Colorado Supreme Court

Office of Attorney Regulation Counsel

Promoting Professionalism. Protecting the Public.

‘I Forgot My Checkbook’

Few excuses relinquish your responsibility to pay court reporters, expert witnesses and process servers.

By JAMES CARLSON

Winter 2014

When an attorney showed up for a deposition of his physician expert in 1987, he offered a curious excuse for not paying the doctor: He’d forgotten his checkbook. (The attorney apparently misplaced his checkbook for months afterward as well, as subsequent attempts to collect were met with silence.) The courts did not look kindly on the attorney and found that his actions violated the rules of the time.

The rules may have changed since that incident, and so have attorneys’ arguments for not paying court service providers. (Often, the attorney blames an unpaying client.) The legal conclusions, however, have not changed: Absent a specific agreement to the contrary, the onus for payment of service providers is on the attorney.

The problem may not be an epidemic, but it’s far from insignificant.
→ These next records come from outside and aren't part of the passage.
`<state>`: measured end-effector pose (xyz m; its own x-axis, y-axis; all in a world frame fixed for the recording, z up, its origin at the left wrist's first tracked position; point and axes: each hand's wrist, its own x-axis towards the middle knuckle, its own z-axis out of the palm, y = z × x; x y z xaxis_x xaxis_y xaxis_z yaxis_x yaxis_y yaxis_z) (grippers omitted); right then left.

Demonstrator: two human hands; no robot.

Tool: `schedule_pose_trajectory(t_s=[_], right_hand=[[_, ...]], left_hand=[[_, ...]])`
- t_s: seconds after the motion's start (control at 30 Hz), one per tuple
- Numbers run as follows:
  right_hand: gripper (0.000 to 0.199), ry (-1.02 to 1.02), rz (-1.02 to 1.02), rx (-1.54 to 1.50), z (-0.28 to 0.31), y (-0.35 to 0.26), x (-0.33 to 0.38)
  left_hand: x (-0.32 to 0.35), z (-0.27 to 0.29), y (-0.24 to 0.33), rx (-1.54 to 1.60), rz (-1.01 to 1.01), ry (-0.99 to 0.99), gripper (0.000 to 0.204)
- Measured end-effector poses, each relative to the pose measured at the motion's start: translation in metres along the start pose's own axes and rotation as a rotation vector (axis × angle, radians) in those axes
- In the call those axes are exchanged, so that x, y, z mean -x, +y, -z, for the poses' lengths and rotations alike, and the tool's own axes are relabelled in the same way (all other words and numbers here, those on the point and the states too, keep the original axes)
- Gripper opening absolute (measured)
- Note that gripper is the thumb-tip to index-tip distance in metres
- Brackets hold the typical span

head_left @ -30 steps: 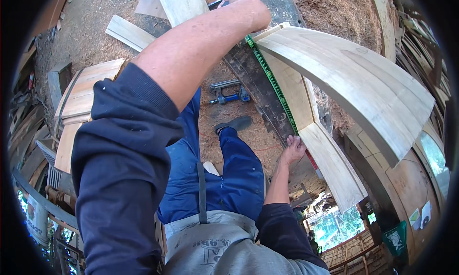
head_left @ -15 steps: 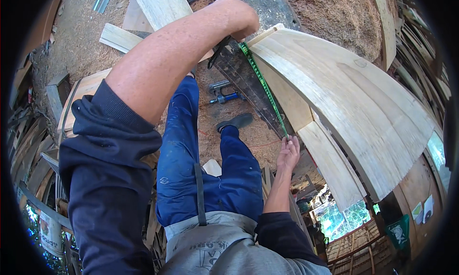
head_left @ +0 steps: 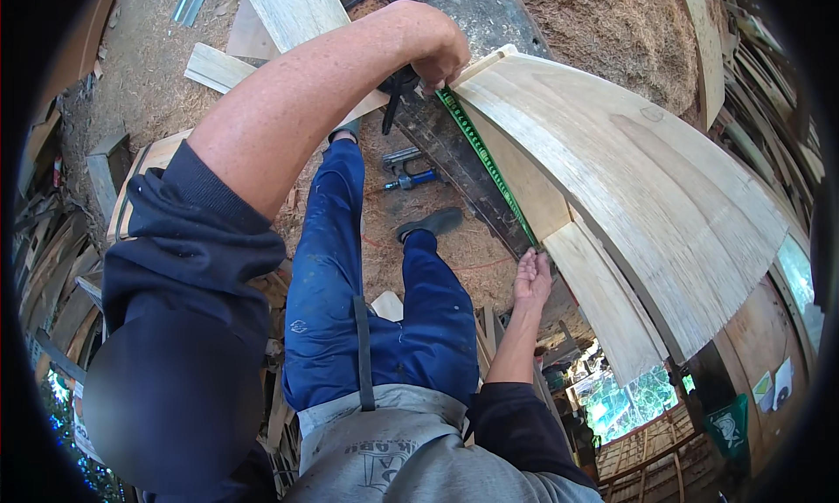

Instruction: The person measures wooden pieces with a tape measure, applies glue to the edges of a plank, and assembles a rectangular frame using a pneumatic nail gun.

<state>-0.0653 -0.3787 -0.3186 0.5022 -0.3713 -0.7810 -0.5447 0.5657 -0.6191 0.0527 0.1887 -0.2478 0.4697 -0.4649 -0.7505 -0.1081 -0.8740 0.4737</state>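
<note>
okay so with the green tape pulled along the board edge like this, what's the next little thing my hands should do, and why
Probably press the tape flat and keep it taut. The left hand pins one end at the board corner, the right hand holds the other end by the board's edge.

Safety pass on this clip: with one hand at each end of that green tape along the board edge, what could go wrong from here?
1. The green measuring tape is pinned only by the left hand and right hand; either slipping would likely skew the reading.
2. The wide pale board overhangs beyond the right hand and might tip if leaned on.
3. A blue clamp lies in the sawdust by the person's shoe, a possible trip hazard.
</note>
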Motion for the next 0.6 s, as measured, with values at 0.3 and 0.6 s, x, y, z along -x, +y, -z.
schedule_pose_trajectory(t_s=[0.3,0.6], right_hand=[[0.028,0.024,0.076,0.14,-0.018,0.011,0.013],[0.032,-0.059,0.321,0.261,-0.019,0.025,0.009]], left_hand=[[-0.005,-0.001,-0.008,-0.002,0.004,-0.003,0.021],[-0.029,-0.008,0.003,-0.198,0.134,-0.001,0.028]])
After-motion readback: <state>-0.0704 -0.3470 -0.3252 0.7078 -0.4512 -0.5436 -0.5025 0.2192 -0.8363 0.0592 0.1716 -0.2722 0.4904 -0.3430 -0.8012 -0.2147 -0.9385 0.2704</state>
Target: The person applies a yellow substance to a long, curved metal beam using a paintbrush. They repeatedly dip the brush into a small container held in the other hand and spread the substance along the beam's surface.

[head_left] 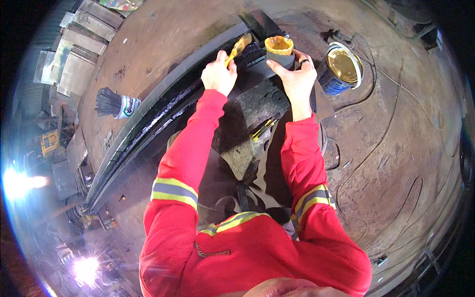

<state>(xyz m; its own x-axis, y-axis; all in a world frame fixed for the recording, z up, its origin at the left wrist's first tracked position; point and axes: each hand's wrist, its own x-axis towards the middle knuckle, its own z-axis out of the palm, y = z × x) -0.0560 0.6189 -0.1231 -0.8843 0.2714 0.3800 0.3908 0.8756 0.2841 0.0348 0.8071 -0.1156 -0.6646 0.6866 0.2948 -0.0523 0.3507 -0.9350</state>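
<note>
My left hand point(219, 74) is closed round the yellow handle of a paintbrush point(240, 45), whose bristles point up and away to the right. A dark metal beam point(163, 101) runs beneath it, from the lower left to the top middle. In my right hand point(298, 76) is a small grey cup point(281, 59), gripped round its side, with yellow-brown paint coating its rim and inside. The brush head is a short way left of the cup and apart from it. Right of that hand stands an open paint can point(342, 68) with a golden-brown top and a white handle.
A container of welding rods point(118, 105) stands left of the beam. Flat metal plates point(79, 47) lie at the upper left. Yellow-and-black tools point(263, 129) rest between my legs. Cables point(391, 123) trail over the floor at right. Bright glare point(85, 270) shows at lower left.
</note>
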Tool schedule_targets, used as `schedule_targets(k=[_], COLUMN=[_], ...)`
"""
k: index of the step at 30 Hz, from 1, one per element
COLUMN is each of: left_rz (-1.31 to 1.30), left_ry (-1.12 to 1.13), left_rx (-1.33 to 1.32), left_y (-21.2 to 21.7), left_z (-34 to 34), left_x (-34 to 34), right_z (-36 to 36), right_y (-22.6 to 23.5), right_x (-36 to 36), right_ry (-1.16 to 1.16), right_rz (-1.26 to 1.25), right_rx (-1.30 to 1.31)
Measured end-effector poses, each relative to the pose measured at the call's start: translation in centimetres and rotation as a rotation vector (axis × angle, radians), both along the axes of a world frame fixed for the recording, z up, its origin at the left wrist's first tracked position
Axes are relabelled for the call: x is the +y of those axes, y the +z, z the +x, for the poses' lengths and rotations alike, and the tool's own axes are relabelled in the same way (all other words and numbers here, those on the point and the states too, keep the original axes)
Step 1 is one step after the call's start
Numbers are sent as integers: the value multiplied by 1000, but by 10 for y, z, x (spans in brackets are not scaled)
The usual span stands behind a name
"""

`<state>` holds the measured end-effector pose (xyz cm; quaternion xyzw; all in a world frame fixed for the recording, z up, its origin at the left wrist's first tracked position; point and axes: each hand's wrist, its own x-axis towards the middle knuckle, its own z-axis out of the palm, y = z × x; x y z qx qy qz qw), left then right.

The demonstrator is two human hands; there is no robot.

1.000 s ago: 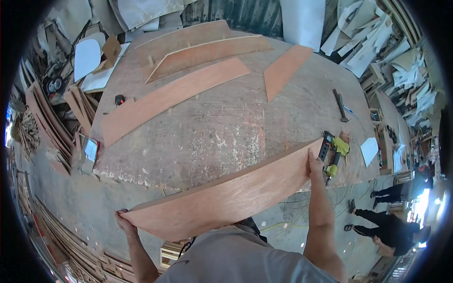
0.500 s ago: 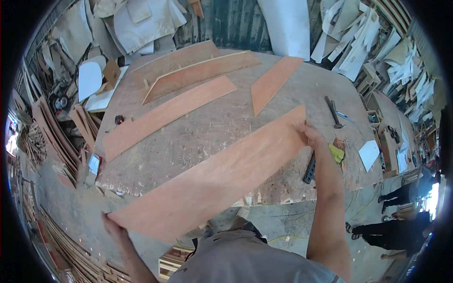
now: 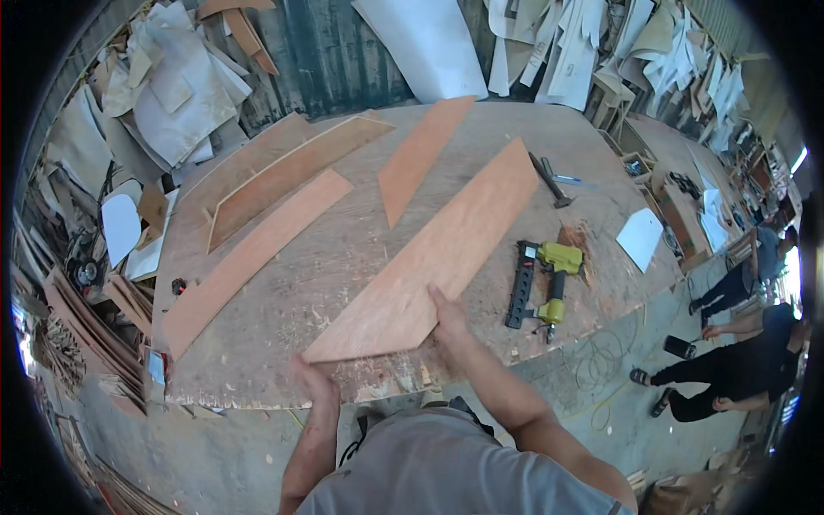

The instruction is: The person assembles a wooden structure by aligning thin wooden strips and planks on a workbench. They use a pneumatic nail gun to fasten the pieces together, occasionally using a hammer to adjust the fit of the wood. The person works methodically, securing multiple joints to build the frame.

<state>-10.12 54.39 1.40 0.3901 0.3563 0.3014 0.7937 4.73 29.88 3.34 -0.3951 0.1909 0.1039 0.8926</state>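
A long plywood board (image 3: 429, 253) with slanted ends lies aslant on the worktable (image 3: 343, 390), its near end close to the front edge. My right hand (image 3: 450, 316) grips the board's right edge, thumb on the top face and fingers mostly hidden. At the near left corner, my left hand (image 3: 318, 382) closes on the board's tip, its fingers partly hidden. Left of it lies a narrower plywood strip (image 3: 257, 257), and a short slanted piece (image 3: 421, 159) lies farther back. Two curved plywood pieces, the front one (image 3: 292, 176) edged with a thin strip, stand at the far left.
A green and black nail gun (image 3: 558, 279) lies right of the board. A hammer (image 3: 551, 184) and a blue pen (image 3: 568, 179) are near its far end. A white offcut (image 3: 640, 239) sits at the table's right. Two people (image 3: 730, 360) stand beyond the right side.
The board has come down onto the table and turned steeper, uncovering the nail gun. My right hand has slid from its far end to the near right edge; my left hand has moved right.
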Motion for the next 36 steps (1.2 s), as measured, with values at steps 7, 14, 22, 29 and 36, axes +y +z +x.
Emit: schedule_targets(k=[7,14,22,29,36], left_rz=[627,658,844,909,792], left_ry=[-692,-752,-590,-592,-594], left_rx=[-269,-195,-73,-90,-46], left_y=[-12,1,4,11,13], left_z=[53,68,78,74,71], left_x=[-24,19,32,33,29], right_z=[125,122,132,126,130], right_y=[-37,2,7,29,34], right_x=[-95,-64,-77,-63,-54], right_ry=[46,-5,8,-8,59], right_rz=[-51,-188,-262,-295,-314], right_rx=[2,107,96,127,110])
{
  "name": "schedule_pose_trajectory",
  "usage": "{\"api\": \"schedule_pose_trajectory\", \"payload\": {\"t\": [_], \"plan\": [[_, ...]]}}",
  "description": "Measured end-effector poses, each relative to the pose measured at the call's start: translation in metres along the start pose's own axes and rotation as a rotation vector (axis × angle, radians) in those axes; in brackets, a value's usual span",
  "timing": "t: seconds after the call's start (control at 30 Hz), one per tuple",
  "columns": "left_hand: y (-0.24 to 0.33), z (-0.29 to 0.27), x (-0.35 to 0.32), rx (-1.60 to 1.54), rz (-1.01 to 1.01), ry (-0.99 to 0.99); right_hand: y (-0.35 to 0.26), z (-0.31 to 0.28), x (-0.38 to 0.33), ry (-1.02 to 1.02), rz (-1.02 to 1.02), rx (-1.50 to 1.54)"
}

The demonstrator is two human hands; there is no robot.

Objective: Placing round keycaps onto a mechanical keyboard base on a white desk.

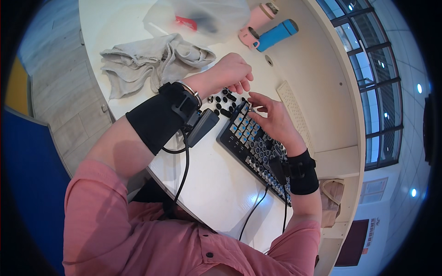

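Observation:
A black keyboard (251, 149) lies slanted on the white table (212, 184); many of its keycaps are off and blue switches show. Several loose black keycaps (223, 102) lie beside its far end. My left hand (232, 73) hovers over those keycaps with fingers curled downward; whether it pinches one I cannot tell. My right hand (271, 117) rests on the keyboard's far end, fingers bent at the top corner. Both wrists wear black bands, and a small black device (202, 126) hangs off the left one with a cable.
A crumpled grey cloth (152, 62) lies at the back left. A clear plastic bag (198, 18) sits behind it. A pink bottle (255, 23) and a blue cylinder (276, 34) lie at the back. A white perforated strip (294, 112) lies right of the keyboard.

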State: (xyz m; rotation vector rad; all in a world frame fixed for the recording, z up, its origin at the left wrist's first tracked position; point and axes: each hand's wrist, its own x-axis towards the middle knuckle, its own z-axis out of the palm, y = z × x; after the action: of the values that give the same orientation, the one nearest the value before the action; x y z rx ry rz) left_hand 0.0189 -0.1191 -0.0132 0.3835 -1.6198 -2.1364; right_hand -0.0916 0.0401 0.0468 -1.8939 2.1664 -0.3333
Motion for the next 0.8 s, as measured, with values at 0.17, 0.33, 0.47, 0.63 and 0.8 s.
{"api": "schedule_pose_trajectory", "payload": {"t": [0.17,0.33,0.47,0.63,0.8], "plan": [[0.003,0.001,-0.001,0.032,-0.017,0.000,-0.002,0.003,-0.002,0.037,-0.066,-0.028],[0.003,0.001,-0.001,0.042,-0.022,0.007,-0.002,0.007,0.000,0.070,-0.134,-0.090],[0.003,0.002,0.000,0.048,-0.032,0.010,-0.004,0.008,-0.001,0.064,-0.110,-0.199],[0.004,0.003,-0.001,0.059,-0.028,0.013,-0.013,0.007,-0.001,0.057,-0.044,-0.282],[0.001,0.002,0.001,0.045,-0.016,0.006,-0.003,0.011,-0.003,0.125,-0.048,-0.228]]}}
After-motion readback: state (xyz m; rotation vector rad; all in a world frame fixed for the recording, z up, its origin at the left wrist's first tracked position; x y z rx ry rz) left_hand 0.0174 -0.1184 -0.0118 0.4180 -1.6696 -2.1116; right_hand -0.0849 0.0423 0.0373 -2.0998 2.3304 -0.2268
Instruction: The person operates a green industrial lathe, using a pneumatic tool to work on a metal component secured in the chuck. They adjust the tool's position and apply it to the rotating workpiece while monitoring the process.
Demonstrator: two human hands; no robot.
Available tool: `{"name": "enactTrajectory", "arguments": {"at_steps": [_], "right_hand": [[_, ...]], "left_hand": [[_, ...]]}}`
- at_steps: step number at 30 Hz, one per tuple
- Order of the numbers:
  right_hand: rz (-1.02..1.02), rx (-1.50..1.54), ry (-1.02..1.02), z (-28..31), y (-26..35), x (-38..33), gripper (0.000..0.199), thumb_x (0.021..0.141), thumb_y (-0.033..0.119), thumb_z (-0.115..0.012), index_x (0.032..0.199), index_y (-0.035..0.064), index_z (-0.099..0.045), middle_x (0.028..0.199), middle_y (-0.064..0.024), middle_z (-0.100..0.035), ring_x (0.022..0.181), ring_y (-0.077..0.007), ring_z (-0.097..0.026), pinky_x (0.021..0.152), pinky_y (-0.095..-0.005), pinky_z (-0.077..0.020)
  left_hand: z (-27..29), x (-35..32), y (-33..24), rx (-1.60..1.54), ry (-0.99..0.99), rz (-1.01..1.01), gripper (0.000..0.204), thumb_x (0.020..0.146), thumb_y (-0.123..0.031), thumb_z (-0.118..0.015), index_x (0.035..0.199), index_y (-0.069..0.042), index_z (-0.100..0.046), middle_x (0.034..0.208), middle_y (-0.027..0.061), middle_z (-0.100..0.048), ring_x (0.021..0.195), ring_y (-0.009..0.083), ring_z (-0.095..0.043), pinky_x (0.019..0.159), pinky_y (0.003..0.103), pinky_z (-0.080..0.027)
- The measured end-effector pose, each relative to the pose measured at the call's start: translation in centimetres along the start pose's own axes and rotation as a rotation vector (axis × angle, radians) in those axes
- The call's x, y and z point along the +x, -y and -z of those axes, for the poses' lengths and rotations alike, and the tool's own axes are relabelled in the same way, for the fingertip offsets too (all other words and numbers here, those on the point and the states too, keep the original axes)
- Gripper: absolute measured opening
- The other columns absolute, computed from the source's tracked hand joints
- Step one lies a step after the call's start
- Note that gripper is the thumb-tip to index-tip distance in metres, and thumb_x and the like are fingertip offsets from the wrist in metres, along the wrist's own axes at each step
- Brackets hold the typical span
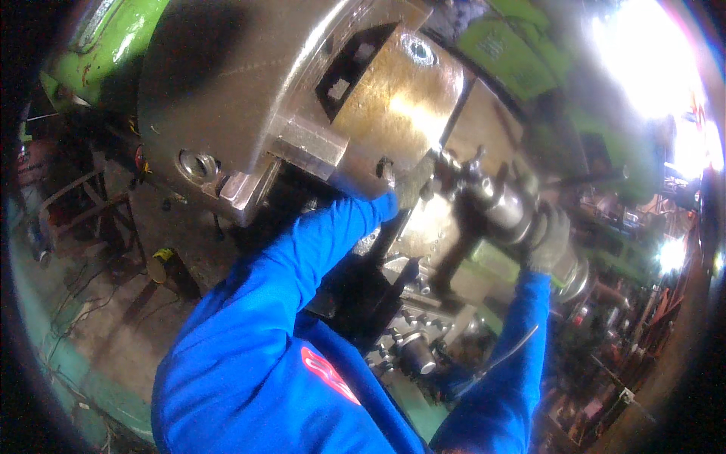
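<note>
A worker wears a bright blue long-sleeved garment, its cloth plain and softly wrinkled. The left sleeve, toward 8 o'clock, gathers in folds and narrows to a blue cuff. Near 6 o'clock, the front bears a rounded, elongated pinkish-red patch with paler markings. The right sleeve, between 4 and 5 o'clock, matches in blue; a thin pale strand of unclear kind crosses it. A greyish glove covers the right hand at 3 o'clock.
</note>
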State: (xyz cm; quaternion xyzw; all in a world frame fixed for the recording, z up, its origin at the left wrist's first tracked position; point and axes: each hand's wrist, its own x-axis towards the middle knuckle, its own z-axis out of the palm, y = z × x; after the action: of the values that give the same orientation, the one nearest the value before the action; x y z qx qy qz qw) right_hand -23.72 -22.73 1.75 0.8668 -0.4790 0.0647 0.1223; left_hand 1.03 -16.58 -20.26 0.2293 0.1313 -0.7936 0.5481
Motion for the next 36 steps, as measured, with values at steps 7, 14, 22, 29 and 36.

In just the first month of 2015, the Office of Attorney Regulation Counsel received 10 complaints of such behavior. If you’re looking to avoid any confusion, there are two practices you can employ:

1.      Collect payment from your client before you contract for any such services, or;

2.      Draft a contract for the service provider that explicitly states that the client will pay

(The second option might appeal to a lawyer, but it’s unlikely to be favored by court reporters and is not the best recommended practice.)

Why is failure to pay court reporters, expert witnesses and process servers a rule violation? Modern-day cases are grounded in Colorado Rule of Professional Conduct 8.4(d), which states, “It is professional misconduct to … engage in conduct that is prejudicial to the administration of justice.” The rationale is simple: If service providers can’t rely on an attorney’s word for payment, they’ll be reluctant to provide services to future attorneys, and the system will grind ever slower.

Most recent cases involving nonpayment of service providers come in a wider case of attorney misconduct. The 2007 case People v. Eamick, however, isolated the issue of nonpayment and is therefore educational.

Attorney Dennis Eamick engaged a court reporter to produce a transcript for his client’s civil case. He didn’t tell the court reporter that he didn’t believe he was responsible for payment and did not disclose that his client was likely unable to pay. The court reporter produced the transcript and Eamick never paid.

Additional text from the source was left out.